BSE Smallcap
BSE Smallcap is the Bombay Stock Exchange's benchmark index for the small-cap segment, covering companies ranked below the top 250 by market capitalisation on BSE, and serving as the principal BSE-native reference index for tracking small-cap equity performance in India.
The BSE Smallcap Index was created to provide a standardised performance reference for the large and heterogeneous universe of smaller-capitalisation companies listed on the Bombay Stock Exchange. Prior to formal index construction, small-cap performance in India was tracked informally through averages of listed company returns or through brokerage-house curated baskets. The introduction of a rule-based, exchange-maintained index brought transparency and institutional credibility to the segment.
The eligibility criteria for the BSE Smallcap Index required that companies fall outside the top 250 by full market capitalisation, clearing a minimum threshold for trading activity and listing history. Unlike the large-cap Sensex which capped at 30 stocks, the BSE Smallcap Index had a variable constituent count running into several hundred companies, reflecting the large number of listed firms in this segment. The broader count made it a more diffuse index, and returns were therefore influenced by the behaviour of many stocks rather than a concentrated few.
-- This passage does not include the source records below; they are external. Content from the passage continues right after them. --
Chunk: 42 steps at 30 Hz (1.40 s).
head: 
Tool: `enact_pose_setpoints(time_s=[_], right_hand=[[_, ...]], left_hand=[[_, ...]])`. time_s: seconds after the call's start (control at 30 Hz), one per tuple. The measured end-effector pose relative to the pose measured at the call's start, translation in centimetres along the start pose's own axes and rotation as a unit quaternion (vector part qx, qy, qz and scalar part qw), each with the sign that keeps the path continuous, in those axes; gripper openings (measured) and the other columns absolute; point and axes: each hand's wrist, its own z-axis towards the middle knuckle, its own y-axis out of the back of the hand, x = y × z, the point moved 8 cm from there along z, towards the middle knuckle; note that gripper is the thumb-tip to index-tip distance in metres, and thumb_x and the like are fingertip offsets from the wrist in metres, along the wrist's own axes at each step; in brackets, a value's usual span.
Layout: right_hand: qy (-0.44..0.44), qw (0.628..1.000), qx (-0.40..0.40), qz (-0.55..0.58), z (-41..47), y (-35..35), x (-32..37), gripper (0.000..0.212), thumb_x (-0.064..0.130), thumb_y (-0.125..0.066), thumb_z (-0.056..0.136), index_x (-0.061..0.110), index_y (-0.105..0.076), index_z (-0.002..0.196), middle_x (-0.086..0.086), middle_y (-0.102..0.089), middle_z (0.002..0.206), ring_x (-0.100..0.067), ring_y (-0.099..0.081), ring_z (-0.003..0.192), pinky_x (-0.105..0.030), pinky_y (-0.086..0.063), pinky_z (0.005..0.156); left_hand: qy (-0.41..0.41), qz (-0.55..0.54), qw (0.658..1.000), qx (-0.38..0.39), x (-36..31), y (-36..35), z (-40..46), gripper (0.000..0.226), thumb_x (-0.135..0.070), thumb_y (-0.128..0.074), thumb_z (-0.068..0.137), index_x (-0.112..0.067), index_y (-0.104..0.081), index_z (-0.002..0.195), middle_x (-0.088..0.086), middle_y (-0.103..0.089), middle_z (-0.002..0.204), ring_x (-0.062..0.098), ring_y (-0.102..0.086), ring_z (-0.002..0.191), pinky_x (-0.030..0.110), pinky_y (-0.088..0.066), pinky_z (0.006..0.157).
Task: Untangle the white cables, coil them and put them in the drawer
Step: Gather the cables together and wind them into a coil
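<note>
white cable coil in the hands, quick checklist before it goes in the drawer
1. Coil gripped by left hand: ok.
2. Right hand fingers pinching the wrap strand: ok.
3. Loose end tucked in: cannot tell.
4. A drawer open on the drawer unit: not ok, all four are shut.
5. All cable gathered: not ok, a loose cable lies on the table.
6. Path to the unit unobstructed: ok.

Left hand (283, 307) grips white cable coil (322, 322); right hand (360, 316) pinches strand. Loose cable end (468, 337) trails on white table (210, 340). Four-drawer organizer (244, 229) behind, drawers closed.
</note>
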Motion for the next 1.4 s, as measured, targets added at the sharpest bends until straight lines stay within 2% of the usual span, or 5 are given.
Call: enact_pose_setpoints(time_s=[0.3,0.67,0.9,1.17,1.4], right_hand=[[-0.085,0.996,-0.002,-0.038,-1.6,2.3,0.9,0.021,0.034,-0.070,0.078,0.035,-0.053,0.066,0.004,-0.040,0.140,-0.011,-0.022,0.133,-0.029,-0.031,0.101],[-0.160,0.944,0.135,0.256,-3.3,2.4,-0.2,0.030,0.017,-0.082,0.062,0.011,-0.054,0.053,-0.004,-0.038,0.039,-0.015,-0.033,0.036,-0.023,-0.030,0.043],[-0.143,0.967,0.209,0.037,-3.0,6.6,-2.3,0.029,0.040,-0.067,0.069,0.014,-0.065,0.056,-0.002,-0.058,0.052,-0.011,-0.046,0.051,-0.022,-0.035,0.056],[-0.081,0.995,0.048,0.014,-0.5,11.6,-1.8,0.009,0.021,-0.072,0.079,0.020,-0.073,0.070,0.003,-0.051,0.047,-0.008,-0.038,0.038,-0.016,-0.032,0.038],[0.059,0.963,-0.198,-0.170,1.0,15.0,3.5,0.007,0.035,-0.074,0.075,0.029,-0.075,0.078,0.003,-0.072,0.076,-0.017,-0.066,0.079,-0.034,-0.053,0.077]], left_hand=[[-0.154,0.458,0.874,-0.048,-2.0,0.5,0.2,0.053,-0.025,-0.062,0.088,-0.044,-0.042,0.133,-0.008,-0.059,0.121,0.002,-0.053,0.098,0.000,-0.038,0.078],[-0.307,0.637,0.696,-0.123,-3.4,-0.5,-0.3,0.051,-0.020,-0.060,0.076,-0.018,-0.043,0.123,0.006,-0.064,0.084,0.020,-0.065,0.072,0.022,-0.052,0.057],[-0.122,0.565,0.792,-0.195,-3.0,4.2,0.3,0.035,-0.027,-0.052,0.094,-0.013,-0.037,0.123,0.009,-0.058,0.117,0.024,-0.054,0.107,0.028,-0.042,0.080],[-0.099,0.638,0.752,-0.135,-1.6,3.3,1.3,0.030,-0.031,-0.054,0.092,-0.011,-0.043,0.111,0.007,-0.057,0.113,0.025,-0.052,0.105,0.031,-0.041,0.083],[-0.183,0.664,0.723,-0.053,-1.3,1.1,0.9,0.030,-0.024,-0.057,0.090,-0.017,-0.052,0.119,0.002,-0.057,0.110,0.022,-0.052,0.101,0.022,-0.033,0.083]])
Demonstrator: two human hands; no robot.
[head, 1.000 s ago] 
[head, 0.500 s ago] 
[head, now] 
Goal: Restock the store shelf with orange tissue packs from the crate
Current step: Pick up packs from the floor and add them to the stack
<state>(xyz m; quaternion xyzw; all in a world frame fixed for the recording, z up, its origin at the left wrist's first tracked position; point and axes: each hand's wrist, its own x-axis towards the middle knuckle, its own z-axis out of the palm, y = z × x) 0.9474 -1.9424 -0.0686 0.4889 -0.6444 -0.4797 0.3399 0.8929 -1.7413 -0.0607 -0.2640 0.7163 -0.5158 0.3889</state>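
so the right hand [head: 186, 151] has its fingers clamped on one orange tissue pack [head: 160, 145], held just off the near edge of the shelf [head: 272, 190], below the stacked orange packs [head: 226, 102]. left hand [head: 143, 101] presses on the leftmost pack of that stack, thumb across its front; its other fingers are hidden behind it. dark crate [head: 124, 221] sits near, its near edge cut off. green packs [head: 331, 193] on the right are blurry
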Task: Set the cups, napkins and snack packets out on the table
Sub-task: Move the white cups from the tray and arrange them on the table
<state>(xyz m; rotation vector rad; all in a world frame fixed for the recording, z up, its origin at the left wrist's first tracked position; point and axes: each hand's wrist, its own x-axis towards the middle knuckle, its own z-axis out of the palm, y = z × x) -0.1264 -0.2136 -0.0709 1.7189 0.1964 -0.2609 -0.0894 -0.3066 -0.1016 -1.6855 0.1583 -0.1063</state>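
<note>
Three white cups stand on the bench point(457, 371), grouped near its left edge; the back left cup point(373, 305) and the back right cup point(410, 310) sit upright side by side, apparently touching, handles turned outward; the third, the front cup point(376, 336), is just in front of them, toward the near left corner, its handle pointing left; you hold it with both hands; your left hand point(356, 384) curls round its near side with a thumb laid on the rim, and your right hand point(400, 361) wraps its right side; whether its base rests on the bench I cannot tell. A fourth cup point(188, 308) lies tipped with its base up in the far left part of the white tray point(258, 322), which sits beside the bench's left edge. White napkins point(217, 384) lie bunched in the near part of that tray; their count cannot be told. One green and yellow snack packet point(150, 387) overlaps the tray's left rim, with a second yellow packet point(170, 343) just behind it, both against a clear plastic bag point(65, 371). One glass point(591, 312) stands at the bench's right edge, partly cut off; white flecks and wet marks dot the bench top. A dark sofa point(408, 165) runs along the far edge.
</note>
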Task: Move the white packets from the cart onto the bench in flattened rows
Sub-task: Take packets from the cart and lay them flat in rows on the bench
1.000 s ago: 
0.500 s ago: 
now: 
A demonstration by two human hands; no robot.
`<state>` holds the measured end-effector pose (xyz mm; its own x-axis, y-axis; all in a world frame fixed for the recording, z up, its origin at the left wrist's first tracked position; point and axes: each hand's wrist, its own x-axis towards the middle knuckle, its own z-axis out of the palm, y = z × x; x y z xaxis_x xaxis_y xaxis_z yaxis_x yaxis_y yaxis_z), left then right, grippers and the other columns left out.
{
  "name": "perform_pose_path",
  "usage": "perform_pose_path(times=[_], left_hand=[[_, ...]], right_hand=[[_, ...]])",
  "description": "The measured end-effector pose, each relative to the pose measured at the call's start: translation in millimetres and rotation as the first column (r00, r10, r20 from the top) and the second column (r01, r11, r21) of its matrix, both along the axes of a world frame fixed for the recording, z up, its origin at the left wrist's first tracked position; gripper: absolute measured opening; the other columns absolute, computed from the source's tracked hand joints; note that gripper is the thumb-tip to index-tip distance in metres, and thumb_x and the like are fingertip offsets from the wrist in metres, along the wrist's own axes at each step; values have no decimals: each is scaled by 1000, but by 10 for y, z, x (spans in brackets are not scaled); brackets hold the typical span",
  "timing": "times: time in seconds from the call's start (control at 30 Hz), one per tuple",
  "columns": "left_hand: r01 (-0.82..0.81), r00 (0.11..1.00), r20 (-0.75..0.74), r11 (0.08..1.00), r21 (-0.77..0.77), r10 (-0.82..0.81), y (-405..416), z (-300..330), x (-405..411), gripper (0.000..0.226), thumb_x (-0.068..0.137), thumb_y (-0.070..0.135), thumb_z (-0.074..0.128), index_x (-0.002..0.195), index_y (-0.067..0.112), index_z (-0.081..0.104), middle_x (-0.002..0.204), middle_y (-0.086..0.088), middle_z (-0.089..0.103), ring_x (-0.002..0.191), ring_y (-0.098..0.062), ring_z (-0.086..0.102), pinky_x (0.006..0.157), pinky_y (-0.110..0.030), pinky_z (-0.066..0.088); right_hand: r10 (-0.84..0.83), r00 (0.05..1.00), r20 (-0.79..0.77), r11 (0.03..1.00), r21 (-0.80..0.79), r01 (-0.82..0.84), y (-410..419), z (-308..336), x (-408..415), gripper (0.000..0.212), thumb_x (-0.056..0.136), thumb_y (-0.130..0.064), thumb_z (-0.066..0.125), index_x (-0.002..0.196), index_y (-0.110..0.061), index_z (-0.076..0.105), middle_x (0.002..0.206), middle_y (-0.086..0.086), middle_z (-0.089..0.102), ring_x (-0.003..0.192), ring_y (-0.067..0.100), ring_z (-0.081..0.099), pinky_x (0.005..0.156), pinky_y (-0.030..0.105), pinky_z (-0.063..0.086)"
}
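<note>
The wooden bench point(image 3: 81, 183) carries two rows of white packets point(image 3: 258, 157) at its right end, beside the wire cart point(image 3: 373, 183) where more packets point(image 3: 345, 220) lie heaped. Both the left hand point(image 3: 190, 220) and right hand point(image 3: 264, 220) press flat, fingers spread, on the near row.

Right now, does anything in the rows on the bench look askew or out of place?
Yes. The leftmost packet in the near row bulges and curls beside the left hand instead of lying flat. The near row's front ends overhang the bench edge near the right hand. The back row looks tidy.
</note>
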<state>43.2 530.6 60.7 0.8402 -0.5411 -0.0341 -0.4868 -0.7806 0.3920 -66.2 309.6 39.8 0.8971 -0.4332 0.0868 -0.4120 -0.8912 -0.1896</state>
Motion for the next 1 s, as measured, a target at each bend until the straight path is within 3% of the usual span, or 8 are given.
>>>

SEBI's definition of small-cap, codified in the 2017 categorisation circular, placed companies ranked 251st and beyond by market cap in the small-cap category. Mutual funds classified as small-cap funds were obligated to deploy at least 65% of assets in such stocks. The BSE Smallcap Index — alongside the Nifty Smallcap 250 — became the natural benchmark for these mandates, making it a closely watched indicator for fund managers and distributors assessing small-cap fund performance.
The BSE Smallcap Index was known for its extreme return dispersion. In strong bull markets with broad participation — particularly from domestic retail investors via SIPs and direct investment platforms — the index could deliver returns multiples higher than the Sensex. The 2020-2024 period saw the BSE Smallcap Index reach record levels far above its prior peak in 2018, as the post-COVID recovery, retail investor participation surge, and domestic mutual fund SIP flows drove a sustained re-rating of small-cap stocks.
However, the index was equally known for severe drawdowns. The period from January 2018 to March 2020 saw the BSE Smallcap Index fall approximately 55-60% from peak to trough — significantly worse than the large-cap drawdown — as the IL&FS credit crisis, NBFC funding squeeze, and pandemic shock compounded in quick succession. Recovery from such drawdowns required multiple years of patience, distinguishing the risk profile of small-cap investing from a casual retail investor's expectations based on short-term performance charts.
Liquidity was the central challenge for institutionally sized participation in the BSE Smallcap universe. Many companies in the index had average daily traded values of under five crore rupees, meaning that a mutual fund with several thousand crore rupees in AUM could not meaningfully deploy into the smallest decile of constituents without moving prices. This liquidity constraint led fund managers to concentrate in the larger names within the small-cap universe — stocks just outside the top 250 — and avoid the tail of very small, illiquid companies despite their index inclusion.